Anti-government protesters attempt to storm the municipal Belgrade city hall
In Belgrade, the capital of Serbia, tear gas was used to disperse masses that were protesting alleged fraud in the general election that occurred last week.
Some members of the throng outside the city hall shattered windows and attempted to force their way inside before they intervened. Sunday, according to opposition activists, police used excessive force.
They assert that the elections gained by the ruling party were manipulated by the government. President Aleksandar Vucic dismisses the accusations as “falsehoods and nonsense.” Co-leader of the Green-Left Front Radomir Lazovic claims that he and several others were subjected to truncheon beatings by officers.
More than thirty individuals were arrested and eight police officers were injured during the demonstration, according to Ivica Ivkovic, the director of the Police department of the Interior Ministry.
Mr. Ivkovic stated that those detained are suspected, in accordance with the Criminal Code of the Republic of Serbia, of engaging in violent conduct at a public gathering and of attempting to disrupt the constitutional order violently. He further predicted that the number of arrests would likely rise.
Nightly peaceful demonstrations have transpired since the national and local elections of last week. Sundays marked the initial onset of violence.
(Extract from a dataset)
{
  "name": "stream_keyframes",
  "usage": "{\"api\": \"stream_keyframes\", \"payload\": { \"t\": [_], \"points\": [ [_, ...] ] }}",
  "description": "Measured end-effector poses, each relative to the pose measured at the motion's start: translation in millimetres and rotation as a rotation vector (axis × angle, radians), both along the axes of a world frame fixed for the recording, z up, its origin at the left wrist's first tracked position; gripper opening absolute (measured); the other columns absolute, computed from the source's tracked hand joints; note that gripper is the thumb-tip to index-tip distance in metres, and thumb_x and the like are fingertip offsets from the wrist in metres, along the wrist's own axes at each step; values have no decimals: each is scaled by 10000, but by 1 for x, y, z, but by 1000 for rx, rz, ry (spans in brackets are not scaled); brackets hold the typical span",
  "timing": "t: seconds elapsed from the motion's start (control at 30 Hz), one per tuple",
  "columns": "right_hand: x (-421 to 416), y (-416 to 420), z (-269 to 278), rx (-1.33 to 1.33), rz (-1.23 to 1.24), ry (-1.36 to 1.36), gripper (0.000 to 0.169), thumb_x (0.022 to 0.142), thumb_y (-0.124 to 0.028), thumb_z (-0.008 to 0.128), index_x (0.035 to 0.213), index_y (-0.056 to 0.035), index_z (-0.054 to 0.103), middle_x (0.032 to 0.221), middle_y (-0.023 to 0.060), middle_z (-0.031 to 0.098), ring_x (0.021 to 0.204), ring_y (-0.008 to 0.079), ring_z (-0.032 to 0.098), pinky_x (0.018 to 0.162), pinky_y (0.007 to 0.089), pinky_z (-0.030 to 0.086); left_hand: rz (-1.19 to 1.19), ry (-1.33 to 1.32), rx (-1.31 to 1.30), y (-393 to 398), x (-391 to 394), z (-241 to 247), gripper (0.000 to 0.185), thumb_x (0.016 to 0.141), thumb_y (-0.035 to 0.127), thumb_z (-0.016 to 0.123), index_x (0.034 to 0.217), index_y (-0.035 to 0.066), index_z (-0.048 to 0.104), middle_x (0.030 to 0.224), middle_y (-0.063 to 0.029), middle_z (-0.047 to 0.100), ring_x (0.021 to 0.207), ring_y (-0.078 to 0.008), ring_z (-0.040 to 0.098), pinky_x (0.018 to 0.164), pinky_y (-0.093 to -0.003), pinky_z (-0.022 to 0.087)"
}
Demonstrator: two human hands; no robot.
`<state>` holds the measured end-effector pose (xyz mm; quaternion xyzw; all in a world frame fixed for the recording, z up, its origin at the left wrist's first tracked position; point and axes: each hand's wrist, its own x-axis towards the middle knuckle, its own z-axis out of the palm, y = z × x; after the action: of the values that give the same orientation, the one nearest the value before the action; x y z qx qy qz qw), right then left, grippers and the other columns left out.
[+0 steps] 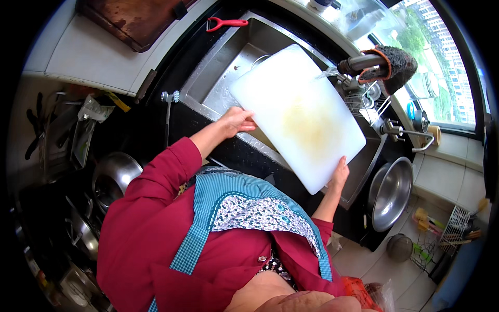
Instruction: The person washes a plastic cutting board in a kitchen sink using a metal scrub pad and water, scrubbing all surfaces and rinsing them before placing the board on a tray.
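A large white plastic cutting board (pixel 300 117) is held tilted over the stainless steel sink (pixel 218 84), with a yellowish stain near its middle. My left hand (pixel 236 121) grips its left edge, thumb on top. At the lower right corner, my right hand (pixel 340 173) supports the board, its fingers partly hidden beneath. Water (pixel 326 73) runs from the faucet (pixel 349 65) onto the board's upper right part. The board covers much of the sink, including most of a round metal rim (pixel 260 59) behind it.
A red peeler (pixel 227 23) lies at the sink's far left corner, and a metal meat mallet (pixel 168 113) on the black counter at left. A steel basin (pixel 391 194) stands at right. A dark scrubbing cloth (pixel 401 66) hangs over the faucet. A wooden board (pixel 130 21) is at upper left.
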<state>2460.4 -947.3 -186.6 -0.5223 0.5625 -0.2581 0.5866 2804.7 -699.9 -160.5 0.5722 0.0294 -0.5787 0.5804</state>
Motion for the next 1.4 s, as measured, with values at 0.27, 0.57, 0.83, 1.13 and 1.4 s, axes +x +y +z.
{"api": "stream_keyframes", "payload": {
  "t": [0.27,0.57,0.83,1.13,1.4],
  "points": [
    [51,18,55,-710,-73,796,520,885,-361,593,1172,66,520,1136,277,591,1007,394,605,841,456,478,-434,-757,251,-4,59,27,454,906,358,556,1094,-55,572,1089,-201,630,954,-297,644,771,-394,541],
    [94,29,62,-655,-10,506,397,876,-346,650,842,49,632,664,66,629,586,129,556,572,297,466,-384,-961,418,-32,92,-96,691,839,487,554,1293,-29,482,1296,-258,505,1216,-356,486,1021,-386,385],
    [116,32,67,-337,189,362,357,908,-284,611,935,71,591,711,112,653,550,134,600,449,275,496,-23,-746,-12,-136,43,-45,224,795,273,632,854,70,707,798,-97,695,725,-201,656,718,-329,519],
    [150,22,50,-542,439,702,345,873,-152,635,1106,84,539,729,142,651,581,188,661,470,302,539,26,-489,-110,-205,10,10,102,858,91,616,822,-2,637,733,-69,645,645,-116,600,575,-251,485],
    [282,-37,65,123,382,-331,237,893,-183,583,914,53,594,701,99,641,501,160,559,493,304,463,265,-175,-221,-212,21,20,223,958,191,477,946,14,613,883,-71,645,795,-145,622,703,-281,517]
  ]
}}
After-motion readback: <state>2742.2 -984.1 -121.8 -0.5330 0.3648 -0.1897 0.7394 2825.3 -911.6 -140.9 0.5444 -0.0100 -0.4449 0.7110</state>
City hall was besieged by members of the opposition coalition Serbia Against Violence.
Two leaders of the opposition, Srdjan Milivojevic and Vladimir Obradovic, attempted to enter the building through the door. Pepper spray was used by the police to repel the protestors.
Leaders of the opposition suspect that agents provocateurs were responsible for the window shatterings that prompted the police intervention.
Sofija Mandic, an attorney, advised the assemblage that Mr. Vucic ought to “transfer authority amicably.” She added that the government was “usurping” power.
Protesters assert that the government transported thousands of individuals by bus in order to sway the vote in the city elections of Belgrade. They desire that the poll be re-posted.
The Serbian Progressive Party, led by Mr. Vucic, regained authority in parliament with a majority following the vote.
Observers from both within and outside the country have documented “irregularities.” Accusations of ballot box stuffing and vote purchasing have been made.
Sunday evening, during an urgent address to the nation, Mr. Vucic attributed the disturbance to external intervention.
In order to gain control of Belgrade, the opposition had intended to prevent the ruling party from gaining a majority of the votes. However, the official results, which were quickly criticised by opposition figures as being dishonest, demonstrated that the opposition had not been successful in achieving either of its goals.
In response, it has been organising protests on a daily basis. Seven prominent members of the opposition have embarked on a hunger strike. During the demonstration that took place on Sunday, one of the hunger strikers, Marinika Tepic, stated that “Vucic stole thousands of votes.”
Wednesday was the day when the electoral commission made the announcement that the election would be re-run in around thirty of the eight thousand polling sites across the country.
Allegations of electoral malfeasance were deemed “unacceptable” by Germany, which is a country that is working towards joining the European Union.